10. Februar 2017, 14:02 Uhr 1193 Leser

Gesamtkonzept für Verteilerkreis ist notwendig

Der Verteilerkreis muss mehr sein als bloß ein Busbahnhof. Bezirkschefin Hermine Mospointner im Interview.

Ursprünglich wollte die Asfinag ihre Konzernzentrale am Verteilerkreis errichten. Ist das noch eine Option?
HERMINE MOSPOINTNER: Das Projekt sah auch Büros, Hotels, Geschäfte sowie eine Park-&-Ride-Anlage mit 750 Stellplätzen vor. Die Grundeigentümerin Asfinag hat diese Pläne aber auf Eis gelegt.

Jetzt soll daraus ein internationaler Busbahnhof werden?
Das Planungsressort der Stadt hat eine Studie zu diesem Thema erstellt. Von zwölf möglichen Standorten wurden drei für eine Machbarkeitsstudie ausgewählt: Erdberg, Handelskai und das Alte Landgut.

Warum scheint Favoriten so geeignet dafür?
Wien erzielt Jahr für Jahr neue Rekorde bei Gästeübernachtungen – und der Fernbus-Tourismus nimmt stetig zu. Mit dem Ausbau beim Hauptbahnhof hat der zehnte Bezirk auch touristisch an Bedeutung gewonnen. In Favoriten gibt es wienweit die viertmeisten Übernachtungen von Touristen.

Wieso aber der Verteilerkreis?
Einerseits könnten die Busse direkt von der Autobahn zu ihrer Station fahren, ohne durch die Stadt fahren zu müssen. Mit der Inbetriebnahme der U1-Verlängerung am 2. September wird es dort die Station "Altes Landgut" geben. Bis zum Karlsplatz beträgt dann die Öffi-Fahrzeit acht, bis zum Stephansplatz zehn Minuten. Das ist für Touristen natürlich verführerisch nahe.

Sind Sie für einen Busbahnhof am Alten Landgut?
Ja, aber nur unter gewissen Bedingungen. Es ist für mich ausgeschlossen, dass die Leute dann unmittelbar im angrenzenden Wohngebiet parken und mit dem Gepäck über den Verteilerkreis zum Busbahnhof pilgern.

Wie wollen Sie das verhindern?
Es sollte die ursprüngliche Idee einer Park-&-Ride-Anlage verwirklicht werden.

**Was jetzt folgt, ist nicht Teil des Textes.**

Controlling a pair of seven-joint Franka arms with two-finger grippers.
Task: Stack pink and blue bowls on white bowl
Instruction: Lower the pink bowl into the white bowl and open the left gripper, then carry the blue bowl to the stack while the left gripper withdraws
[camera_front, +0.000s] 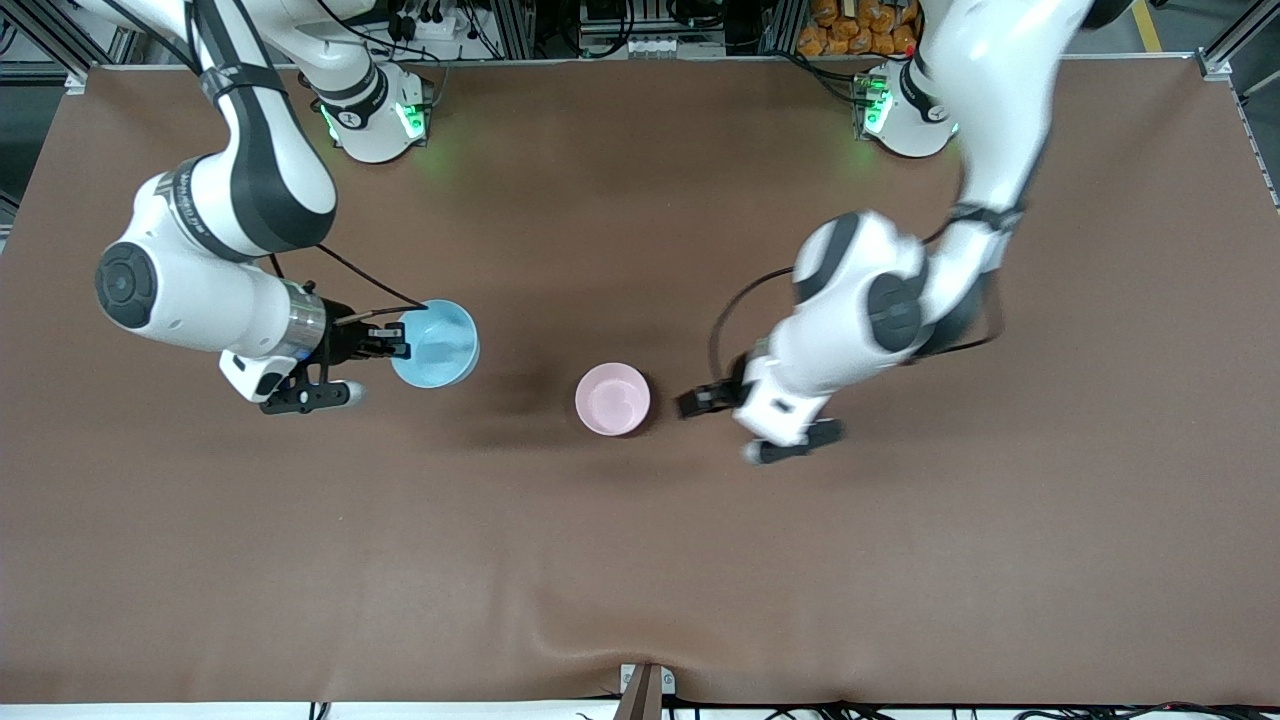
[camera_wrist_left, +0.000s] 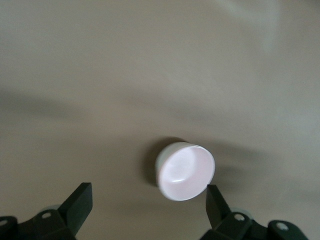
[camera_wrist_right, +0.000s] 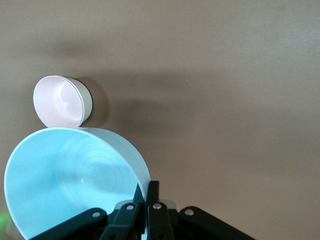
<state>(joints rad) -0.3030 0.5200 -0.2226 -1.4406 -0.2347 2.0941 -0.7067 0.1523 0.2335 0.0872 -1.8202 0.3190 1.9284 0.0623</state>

Gäbe es dann nicht ein Verkehrschaos am Verteilerkreis?
Die Zu- und Abfahrt müsste so gestaltet werden, dass der Kreisverkehr davon nicht betroffen ist. Erst unlängst habe ich eine interessante Skizze erhalten, die mit einer eleganten Brückenlösung von der Autobahn kommend eine direkte Anbindung herstellt. Das sollte unbedingt geprüft werden.

Es geht also nur um den Verkehr?
Nicht nur. Für mich ist vor allem wichtig, dass durch den Busbahnhof nicht sinnvolle und bessere Entwicklungen behindert oder unmöglich gemacht werden.

Gibt es da schon Projekte?
Ja, etwa von der Fachhochschule Campus Wien. Sie betreibt einen Start-up-Corner und hat sich dafür in der Gutheil-Schoder-Gasse eingemietet. Es wäre wünschenswert, das in unmittelbarer Nähe zur Fachhochschule zu haben. Der Verteilerkreis würde sich dafür anbieten.

Und wie kommen dann die Menschen zu Fuß weg vom Verteilerkreis?
Klarerweise können die Fußgängerströme zur Fachhochschule und zur Generali-Arena nur über zwei Fußgängerbrücken abgewickelt werden. Diese vom Bezirk immer wieder eingebrachte Forderung stellt eine Bedingung des Bezirks dar. Ein Gesamtkonzept für den Verteilerkreis ist notwendig.